Your answer must be the exact lines of the listing below that run from the line with "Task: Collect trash" to the line with "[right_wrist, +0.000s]", ends included, and no pictures.
◆ ◆ ◆ ◆ ◆
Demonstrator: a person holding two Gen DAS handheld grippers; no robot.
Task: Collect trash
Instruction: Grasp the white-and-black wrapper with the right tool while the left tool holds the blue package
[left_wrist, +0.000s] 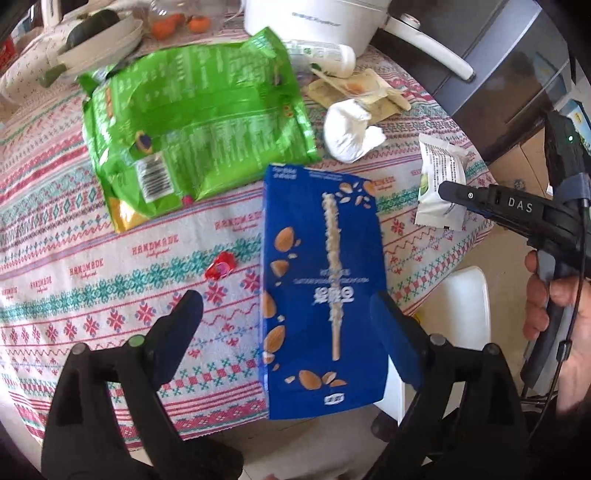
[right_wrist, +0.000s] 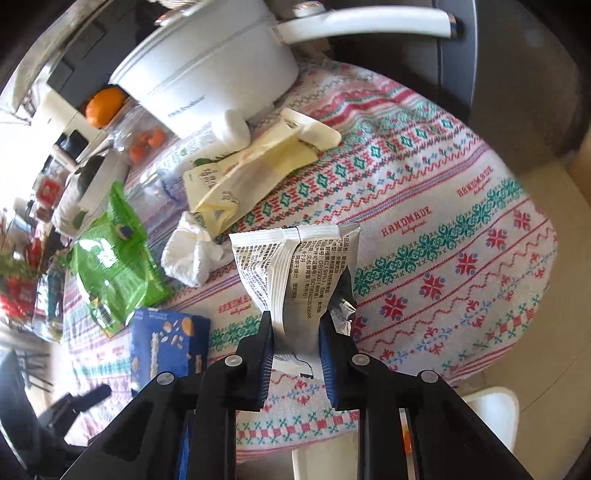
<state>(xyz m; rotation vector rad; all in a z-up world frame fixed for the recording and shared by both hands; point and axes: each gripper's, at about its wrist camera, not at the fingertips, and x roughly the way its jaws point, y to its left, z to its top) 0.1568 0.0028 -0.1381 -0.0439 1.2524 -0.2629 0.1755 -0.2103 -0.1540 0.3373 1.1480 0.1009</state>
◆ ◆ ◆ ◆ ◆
▶ Your solution
Task: Collect trash
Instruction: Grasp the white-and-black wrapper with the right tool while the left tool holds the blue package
[left_wrist, +0.000s] 
[right_wrist, +0.000s] 

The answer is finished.